• **Task requirements**
Where the records hold the string "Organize", show the whole line it sits on.

*** Listed entries Section Begins ***

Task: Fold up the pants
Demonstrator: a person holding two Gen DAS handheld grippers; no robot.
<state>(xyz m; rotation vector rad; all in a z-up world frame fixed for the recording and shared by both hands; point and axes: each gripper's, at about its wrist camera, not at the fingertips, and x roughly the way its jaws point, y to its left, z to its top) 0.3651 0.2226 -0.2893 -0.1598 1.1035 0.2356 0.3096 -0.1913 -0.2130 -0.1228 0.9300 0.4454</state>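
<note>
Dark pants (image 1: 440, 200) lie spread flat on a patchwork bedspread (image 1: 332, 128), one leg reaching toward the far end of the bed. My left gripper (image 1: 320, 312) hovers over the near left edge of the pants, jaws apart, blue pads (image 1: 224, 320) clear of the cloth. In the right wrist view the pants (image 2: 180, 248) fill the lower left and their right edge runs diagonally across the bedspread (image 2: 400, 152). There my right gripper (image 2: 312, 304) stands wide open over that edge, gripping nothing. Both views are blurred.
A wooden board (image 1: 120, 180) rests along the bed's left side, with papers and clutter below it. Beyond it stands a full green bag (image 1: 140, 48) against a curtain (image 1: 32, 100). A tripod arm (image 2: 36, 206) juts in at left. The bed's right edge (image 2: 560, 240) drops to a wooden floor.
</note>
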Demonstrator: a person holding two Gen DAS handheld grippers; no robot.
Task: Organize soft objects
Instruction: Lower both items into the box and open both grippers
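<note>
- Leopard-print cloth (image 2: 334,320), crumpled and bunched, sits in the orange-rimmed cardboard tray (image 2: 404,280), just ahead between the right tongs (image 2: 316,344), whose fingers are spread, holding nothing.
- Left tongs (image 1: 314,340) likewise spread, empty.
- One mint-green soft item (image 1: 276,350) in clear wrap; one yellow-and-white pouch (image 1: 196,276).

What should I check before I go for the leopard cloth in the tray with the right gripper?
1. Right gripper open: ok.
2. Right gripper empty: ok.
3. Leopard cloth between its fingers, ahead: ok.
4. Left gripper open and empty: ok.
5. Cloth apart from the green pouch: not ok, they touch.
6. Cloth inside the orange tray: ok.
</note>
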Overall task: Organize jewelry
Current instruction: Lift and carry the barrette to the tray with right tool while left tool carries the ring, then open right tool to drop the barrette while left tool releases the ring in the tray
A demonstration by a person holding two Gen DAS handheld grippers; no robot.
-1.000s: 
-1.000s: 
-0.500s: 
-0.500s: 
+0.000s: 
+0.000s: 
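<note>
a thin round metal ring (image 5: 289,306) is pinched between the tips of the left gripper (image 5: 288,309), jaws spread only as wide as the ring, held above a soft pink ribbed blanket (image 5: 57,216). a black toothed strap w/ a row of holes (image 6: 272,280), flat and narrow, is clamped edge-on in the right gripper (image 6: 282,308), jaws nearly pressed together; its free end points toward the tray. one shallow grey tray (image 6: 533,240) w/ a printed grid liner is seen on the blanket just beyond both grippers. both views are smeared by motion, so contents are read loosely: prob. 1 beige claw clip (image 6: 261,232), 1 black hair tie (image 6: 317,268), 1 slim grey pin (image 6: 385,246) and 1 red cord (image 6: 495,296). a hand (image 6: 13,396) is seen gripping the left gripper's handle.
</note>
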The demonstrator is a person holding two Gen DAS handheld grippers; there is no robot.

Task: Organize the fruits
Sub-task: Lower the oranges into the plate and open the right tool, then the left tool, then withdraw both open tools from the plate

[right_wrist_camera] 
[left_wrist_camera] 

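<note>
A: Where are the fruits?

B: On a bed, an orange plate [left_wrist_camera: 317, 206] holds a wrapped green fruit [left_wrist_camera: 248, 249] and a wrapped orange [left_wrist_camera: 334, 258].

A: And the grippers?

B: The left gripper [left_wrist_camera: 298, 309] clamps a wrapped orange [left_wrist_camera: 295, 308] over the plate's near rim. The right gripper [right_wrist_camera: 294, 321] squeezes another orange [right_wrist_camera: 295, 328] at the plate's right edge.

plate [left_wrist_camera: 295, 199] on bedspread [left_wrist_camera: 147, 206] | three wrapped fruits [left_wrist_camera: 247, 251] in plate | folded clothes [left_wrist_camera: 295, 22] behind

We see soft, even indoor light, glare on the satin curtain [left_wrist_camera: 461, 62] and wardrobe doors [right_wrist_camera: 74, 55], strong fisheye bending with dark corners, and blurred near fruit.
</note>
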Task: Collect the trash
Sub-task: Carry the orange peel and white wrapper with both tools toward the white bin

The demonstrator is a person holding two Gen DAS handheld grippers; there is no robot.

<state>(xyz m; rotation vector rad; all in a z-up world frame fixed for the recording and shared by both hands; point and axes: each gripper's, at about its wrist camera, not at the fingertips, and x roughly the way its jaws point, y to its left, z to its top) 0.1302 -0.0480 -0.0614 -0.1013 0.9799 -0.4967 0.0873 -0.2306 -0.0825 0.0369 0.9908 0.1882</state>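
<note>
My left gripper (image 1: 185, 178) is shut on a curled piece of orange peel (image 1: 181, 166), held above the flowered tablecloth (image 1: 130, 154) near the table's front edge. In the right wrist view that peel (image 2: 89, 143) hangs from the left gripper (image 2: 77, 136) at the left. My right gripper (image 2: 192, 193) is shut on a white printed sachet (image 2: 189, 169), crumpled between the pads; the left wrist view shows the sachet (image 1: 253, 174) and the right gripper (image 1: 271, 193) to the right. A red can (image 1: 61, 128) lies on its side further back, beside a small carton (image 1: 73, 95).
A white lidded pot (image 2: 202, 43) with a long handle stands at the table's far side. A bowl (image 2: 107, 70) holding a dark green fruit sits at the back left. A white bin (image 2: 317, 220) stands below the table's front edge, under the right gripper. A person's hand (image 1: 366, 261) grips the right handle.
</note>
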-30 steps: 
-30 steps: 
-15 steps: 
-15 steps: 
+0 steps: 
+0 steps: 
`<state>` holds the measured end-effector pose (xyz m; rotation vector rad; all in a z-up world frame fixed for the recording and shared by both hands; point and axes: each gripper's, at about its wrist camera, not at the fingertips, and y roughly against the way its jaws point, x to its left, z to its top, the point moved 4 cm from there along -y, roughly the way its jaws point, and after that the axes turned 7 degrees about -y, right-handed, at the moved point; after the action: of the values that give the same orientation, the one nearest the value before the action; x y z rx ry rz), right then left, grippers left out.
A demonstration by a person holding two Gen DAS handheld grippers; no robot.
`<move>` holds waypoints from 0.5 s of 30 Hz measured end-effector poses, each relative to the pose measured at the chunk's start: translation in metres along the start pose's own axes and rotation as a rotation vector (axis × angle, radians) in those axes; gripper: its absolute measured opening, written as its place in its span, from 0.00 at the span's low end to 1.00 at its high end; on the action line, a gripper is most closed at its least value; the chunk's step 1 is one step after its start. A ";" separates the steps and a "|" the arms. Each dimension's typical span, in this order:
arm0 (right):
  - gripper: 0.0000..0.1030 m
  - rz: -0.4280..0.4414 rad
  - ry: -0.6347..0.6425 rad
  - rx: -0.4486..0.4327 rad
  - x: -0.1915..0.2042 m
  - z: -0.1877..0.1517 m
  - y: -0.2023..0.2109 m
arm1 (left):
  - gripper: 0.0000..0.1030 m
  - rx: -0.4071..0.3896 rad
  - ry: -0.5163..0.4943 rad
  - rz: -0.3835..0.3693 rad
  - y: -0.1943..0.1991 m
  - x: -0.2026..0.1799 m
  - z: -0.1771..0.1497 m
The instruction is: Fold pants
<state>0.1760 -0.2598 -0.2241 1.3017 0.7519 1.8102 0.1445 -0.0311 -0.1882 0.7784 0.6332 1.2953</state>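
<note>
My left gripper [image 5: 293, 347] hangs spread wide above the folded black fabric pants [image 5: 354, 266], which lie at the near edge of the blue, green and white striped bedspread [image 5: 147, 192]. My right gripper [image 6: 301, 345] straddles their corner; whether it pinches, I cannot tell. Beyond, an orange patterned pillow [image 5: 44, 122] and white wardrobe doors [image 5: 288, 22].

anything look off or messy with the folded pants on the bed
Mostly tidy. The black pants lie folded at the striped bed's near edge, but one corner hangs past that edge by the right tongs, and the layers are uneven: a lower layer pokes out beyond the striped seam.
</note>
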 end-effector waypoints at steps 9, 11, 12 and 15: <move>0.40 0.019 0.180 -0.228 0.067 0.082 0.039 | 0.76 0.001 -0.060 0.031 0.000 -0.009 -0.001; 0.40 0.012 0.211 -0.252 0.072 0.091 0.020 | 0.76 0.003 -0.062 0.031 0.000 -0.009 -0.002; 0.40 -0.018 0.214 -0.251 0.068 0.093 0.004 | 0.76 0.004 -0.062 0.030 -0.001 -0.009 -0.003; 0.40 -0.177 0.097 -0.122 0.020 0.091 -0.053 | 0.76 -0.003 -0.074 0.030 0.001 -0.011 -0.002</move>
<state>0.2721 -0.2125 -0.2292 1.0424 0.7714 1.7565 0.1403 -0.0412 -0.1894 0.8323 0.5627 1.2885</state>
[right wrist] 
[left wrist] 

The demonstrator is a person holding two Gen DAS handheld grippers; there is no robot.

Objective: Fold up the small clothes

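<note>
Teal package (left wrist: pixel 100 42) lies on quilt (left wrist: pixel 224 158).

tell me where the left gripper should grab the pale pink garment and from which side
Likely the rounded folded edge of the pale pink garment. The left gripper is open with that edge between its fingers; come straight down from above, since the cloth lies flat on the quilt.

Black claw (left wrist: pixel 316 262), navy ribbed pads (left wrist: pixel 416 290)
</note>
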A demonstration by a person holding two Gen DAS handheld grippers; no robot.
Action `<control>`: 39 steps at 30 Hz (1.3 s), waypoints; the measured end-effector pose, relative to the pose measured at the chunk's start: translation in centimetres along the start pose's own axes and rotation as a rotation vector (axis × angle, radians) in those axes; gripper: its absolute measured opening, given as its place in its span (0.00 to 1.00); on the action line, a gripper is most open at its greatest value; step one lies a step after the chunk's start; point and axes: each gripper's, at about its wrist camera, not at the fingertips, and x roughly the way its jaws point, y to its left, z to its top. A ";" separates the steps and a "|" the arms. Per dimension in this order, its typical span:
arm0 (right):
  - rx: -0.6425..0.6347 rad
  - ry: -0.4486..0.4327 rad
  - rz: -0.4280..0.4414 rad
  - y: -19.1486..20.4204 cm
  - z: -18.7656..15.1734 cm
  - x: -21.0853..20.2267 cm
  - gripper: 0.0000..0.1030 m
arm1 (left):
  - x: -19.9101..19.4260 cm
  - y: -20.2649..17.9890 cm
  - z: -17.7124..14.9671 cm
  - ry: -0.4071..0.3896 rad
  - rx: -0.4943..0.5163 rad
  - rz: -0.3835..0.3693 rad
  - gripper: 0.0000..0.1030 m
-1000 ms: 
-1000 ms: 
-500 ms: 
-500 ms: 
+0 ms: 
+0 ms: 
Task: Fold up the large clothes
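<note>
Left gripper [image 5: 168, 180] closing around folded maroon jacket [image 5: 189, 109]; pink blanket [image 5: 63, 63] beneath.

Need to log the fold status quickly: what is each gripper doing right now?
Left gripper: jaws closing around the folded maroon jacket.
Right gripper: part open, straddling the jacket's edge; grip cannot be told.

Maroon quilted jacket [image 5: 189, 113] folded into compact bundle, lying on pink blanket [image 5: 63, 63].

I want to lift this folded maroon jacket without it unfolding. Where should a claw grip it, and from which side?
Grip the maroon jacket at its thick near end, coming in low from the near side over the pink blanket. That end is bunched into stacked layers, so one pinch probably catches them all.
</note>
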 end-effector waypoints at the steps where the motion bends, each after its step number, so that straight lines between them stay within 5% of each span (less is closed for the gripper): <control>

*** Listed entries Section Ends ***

• **Result of the exercise**
Task: Organize soft objects
Overall task: Organize jewelry
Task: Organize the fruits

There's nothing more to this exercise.